Managing Engines
- Assign labels to engine instances.
- Override resource thresholds for engine instances.
- Restart engine instances.
- Balance jobs on Data Collector engine instances when the jobs are enabled for pipeline failover.
- Shut down engine instances. If you shut down an engine instance, you can later use the command line to run a command to start the instance.
- Delete engine instances.
You cannot shut down or delete engine instances belonging to Control Hub-managed deployments, such as GCE and Kubernetes deployments. Instead, engine instances are automatically shut down or deleted as needed when you edit the deployment. For example, if you edit a GCE deployment to decrease the number of engine instances from 3 to 2, Google Deployment Manager shuts down one of the engine instances and then deletes the engine and the VM instance where the engine runs.
Restarting Engines
Restart an engine instance to apply updates made to the engine configuration in the deployment.
For example, if you edit a deployment to add additional stage libraries, you must restart all engine instances managed by the deployment. During the restart, the stage libraries are installed on the engine instances.
During the restart process, the engine instances shut down and then automatically restart.
- In the Navigation panel, click .
- Click an engine type tab.
- Select one or more engine instances that you want to restart.
- In the toolbar above the engines list, click the More icon () and then click Restart Engines.
-
Click Restart to confirm.
It can take a few minutes for an engine instance to shut down and then restart.
- Click Close.
Balancing Jobs on Engines
From the Engines view, you can balance all jobs enabled for failover and running on specific Data Collector engine instances.
When balancing the jobs, Control Hub redistributes the pipeline load evenly across all available Data Collectors that have the necessary labels and that have not exceeded any resource thresholds.
For more information about balancing jobs on Data Collector engines, see Balancing Jobs Enabled for Failover.
Shutting Down Engines for Self-Managed Deployments
You can shut down an engine instance belonging to a self-managed deployment, and then manually start the engine instance at a later time. Alternatively, you can stop a self-managed deployment to shut down all engine instances belonging to the deployment.
After an engine instance shuts down, you cannot use the Control Hub UI to manage the engine instance. You must manually start the engine instance from the command line.

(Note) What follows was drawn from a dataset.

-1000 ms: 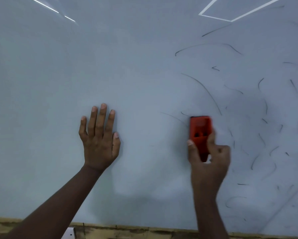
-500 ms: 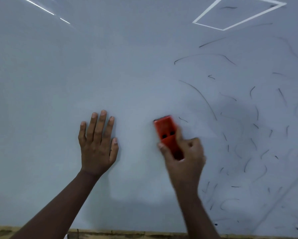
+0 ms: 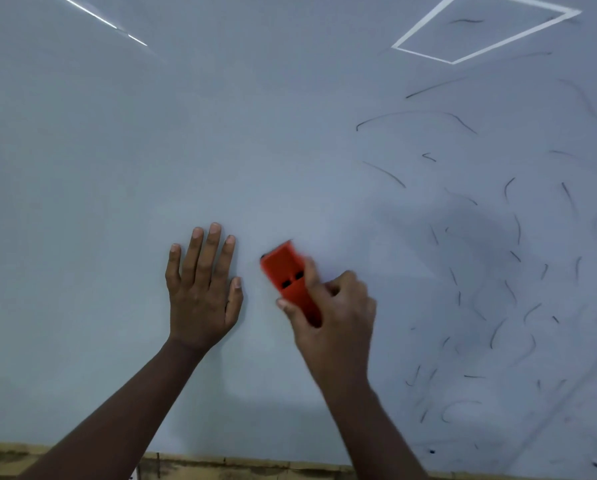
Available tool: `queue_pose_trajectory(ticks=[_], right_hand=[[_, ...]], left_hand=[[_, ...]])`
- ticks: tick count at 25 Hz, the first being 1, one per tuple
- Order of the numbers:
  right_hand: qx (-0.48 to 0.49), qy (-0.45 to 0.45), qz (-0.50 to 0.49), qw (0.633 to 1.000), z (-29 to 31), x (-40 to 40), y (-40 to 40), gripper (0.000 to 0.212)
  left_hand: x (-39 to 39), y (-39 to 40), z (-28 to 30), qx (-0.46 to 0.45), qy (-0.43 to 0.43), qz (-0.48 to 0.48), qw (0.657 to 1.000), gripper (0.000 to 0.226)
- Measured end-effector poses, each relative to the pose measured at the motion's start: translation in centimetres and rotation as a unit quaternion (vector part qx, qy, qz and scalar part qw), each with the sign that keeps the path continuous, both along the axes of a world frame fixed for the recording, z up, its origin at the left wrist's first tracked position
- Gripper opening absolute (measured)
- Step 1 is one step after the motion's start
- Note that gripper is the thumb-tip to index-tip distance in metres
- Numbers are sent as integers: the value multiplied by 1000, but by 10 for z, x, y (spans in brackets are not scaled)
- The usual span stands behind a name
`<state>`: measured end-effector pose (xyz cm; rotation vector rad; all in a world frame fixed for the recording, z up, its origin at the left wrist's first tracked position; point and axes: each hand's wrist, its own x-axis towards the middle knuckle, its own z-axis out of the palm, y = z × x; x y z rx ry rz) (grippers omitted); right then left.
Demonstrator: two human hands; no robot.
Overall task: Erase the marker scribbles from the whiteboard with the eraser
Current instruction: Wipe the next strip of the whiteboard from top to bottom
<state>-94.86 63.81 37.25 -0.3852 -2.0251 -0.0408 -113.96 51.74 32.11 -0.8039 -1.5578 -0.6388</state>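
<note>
A large whiteboard (image 3: 151,150) fills the view. Thin black marker scribbles (image 3: 504,271) are scattered over its right half; the left half is bare. My right hand (image 3: 335,313) grips an orange eraser (image 3: 285,271), pressed flat on the board and tilted up-left, slightly blurred. My left hand (image 3: 203,289) lies flat on the board with fingers spread, just left of the eraser and not touching it.
A wooden strip (image 3: 221,467) runs along the board's bottom edge. Reflections of ceiling lights show at the top: a bright square outline (image 3: 425,26) at the right and a line (image 3: 96,17) at the left.
My right hand has swept the eraser leftward across the board, from the scribbled area toward my left hand, tilting it up-left. The long curved stroke is shorter. My left hand stayed put.
</note>
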Motion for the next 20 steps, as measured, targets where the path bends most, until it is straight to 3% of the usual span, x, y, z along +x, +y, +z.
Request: queue_pose_trajectory(ticks=[2, 5, 12, 15, 18, 20], right_hand=[[38, -41, -3, 998, -15, -2, -7, 69], [66, -26, -2, 997, 5, 3, 5, 67], [-4, 171, -87, 981, 124, 43, 80, 66], [-6, 210, -131, 969, 141, 38, 90, 67], [61, 210, -52, 974, 123, 11, 68, 65], [145, 159, 11, 977, 98, -13, 50, 63]], left_hand=[[0, 0, -1, -5, -2, 3, 1000, 68], [0, -1, 2, -7, 2, 2, 1000, 66], [10, -8, 10, 33, -19, -13, 999, 58], [9, -12, 54, 37, 5, -5, 999, 53], [2, -16, 118, 10, 42, -5, 999, 56], [-2, -19, 163, 21, 43, 5, 999, 60]])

- In the Control Hub Navigation panel, click .
- Click an engine type tab.
- Select one or more engine instances that you want to shut down.
- In the toolbar above the engines list, click the More icon () and then click Shut Down Engines.
- Click OK to confirm, and then click Close.
Starting Engines for Self-Managed Deployments
If an engine instance belonging to a self-managed deployment shuts down, you cannot use the Control Hub UI to manage the instance. You first must manually start the engine instance from the command line.
Starting from a Tarball Installation
You can manually start an engine instance that has been installed from a tarball.
- Open a command prompt on the engine host machine.
-
Use the
cd
command to navigate to the engine installation directory.The installation directory is named
streamsets-<engine type>-<version>
.For example,
streamsets-datacollector-4.0.0
. -
Run the required command from the installation directory, based on the engine
type.
- For a Data Collector engine, run the following command:
bin/streamsets dc
- For a Transformer engine, run the following command:
bin/streamsets transformer
- For a deployed
Transformer for Snowflake engine, run the following command:
bin/streamsets streamflake
It can take a few minutes for the engine instance to start.
- For a Data Collector engine, run the following command:
Starting When Using a Proxy Server
To manually start an engine instance version 5.0.0 and later that has been installed from a tarball and has been configured to use a proxy server, you must define the proxy properties as environment variables when you start the engine. You can copy the required environment variables from the installation script generated for the self-managed deployment.
- Data Collector documentation
- Transformer documentation
- Transformer for Snowflake documentation - Applicable when your organization uses a deployed Transformer for Snowflake engine.
- In the Control Hub Navigation panel, click .
- Locate the self-managed deployment that the engine instance belongs to.
- In the Actions column, click the More icon () and then click Get Install Script.
-
Copy the environment variable definitions from the installation script.
The environment variables are defined before the
bash
command, as follows: - Click Close.
- Open a command prompt on the engine host machine.
-
Use the
cd
command to navigate to the engine installation directory.The installation directory is named
streamsets-<engine type>-<version>
.For example,
streamsets-datacollector-4.0.0
-
Define the environment variables and run the required command from the
installation directory in one of the following ways:
- Define the variables in-line when you run the start command.For example, to start a Data Collector engine, run the following command:
http_proxy=http://111.222.33.44:3128 https_proxy=http://111.222.33.44:3128 no_proxy=localhost,metadata.google.internal,169.254.169.254,127.0.0.1 bin/streamsets dc
- Export the variables in the command prompt, and then run the start
command.
To save the environment variables in the command prompt so that you do not need to define them each time you manually start the engine instance, export each environment variable as follows:
export http_proxy=http://111.222.33.44:3128 export https_proxy=http://111.222.33.44:3128 export no_proxy=localhost,metadata.google.internal,169.254.169.254,127.0.0.1 ...
Then run the required command to start the engine.- For a Data Collector engine, run:
bin/streamsets dc
- For a Transformer engine,
run:
bin/streamsets transformer
- For a deployed Transformer for Snowflake engine, run:
bin/streamsets streamflake
- For a Data Collector engine, run:
It can take a few minutes for the engine instance to start.
- Define the variables in-line when you run the start command.
Starting from Docker
You can manually start an engine instance that has been installed from a Docker image.
- Open a command prompt on the engine host machine.
-
Run the following Docker command:
docker restart <containerID>
It can take a few minutes for the engine instance to start.
Deleting Engines from a Self-Managed Deployment
You can delete an engine instance from a self-managed deployment.
You cannot delete engine instances from Control Hub-managed deployments. Instead, engine instances are automatically deleted as needed when you edit the deployment.
- Stop all jobs running on the engine instance.
- In the Navigation panel, click .
- Click an engine type tab.
- Select one or more engine instances that you want to delete, and then click the Delete icon ().
-
In the Confirmation dialog box, click Delete
and Unregister.
Deleting the engine instance removes the instance from the self-managed deployment, but it does not delete the engine installation files on the machine.
-
Locate and then delete the installation directory on the machine.
The installation directory is named streamsets-<engine type>-<version>.
For example, streamsets-datacollector-4.0.0.